One major benefit of CDMOs in discovery and development is the ability to account for the necessary biogeographical context—the recognition that crop protection products developed for a temperate environment like the US or Europe won’t likely perform the same way when deployed in the tropics. If an R&D team is based in Switzerland, it needs a local partner in the region in which it intends to sell its products.
“Many companies bring technologies from abroad and launch them in the country, and they don’t perform as well as they did in the original country,” says Manfio.
“We have big agricultural players looking for a local developer so they can [develop and test] with a local developer that can do it faster and more reliably.
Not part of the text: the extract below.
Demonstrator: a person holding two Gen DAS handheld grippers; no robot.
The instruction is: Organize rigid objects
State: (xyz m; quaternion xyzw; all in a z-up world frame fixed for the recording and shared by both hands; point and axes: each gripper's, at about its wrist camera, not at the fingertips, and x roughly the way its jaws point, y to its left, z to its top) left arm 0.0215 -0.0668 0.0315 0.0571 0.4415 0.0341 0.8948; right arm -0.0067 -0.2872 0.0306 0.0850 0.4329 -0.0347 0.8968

This brings agility and the possibility of running specific tests with diseases and pests that would not be possible at the client’s R&D laboratory located in the US or Europe.”
Thus, development can be much more efficient if carried out in the region/context where the product will be used.

A new R&D paradigm
While a self-driving lab, R&D at a major agribusiness, and a CDMO for biologicals are distinct from one another, each is a response to the same problem: the tools science has relied on for the past century are no longer sufficient to address the challenges ahead.
Nor is it only a matter of solving today’s problems. As Roch notes, the transformation of R&D through these new technologies could lead to discoveries the scientific community has yet to even consider.
“With time compression like this, think of the discoveries we can make every month, every quarter, every year,” he says.
“We’re at a stage where we have all these technologies. Now we need to make them converge so we can move to the next paradigm, what the next 100 years will look like.”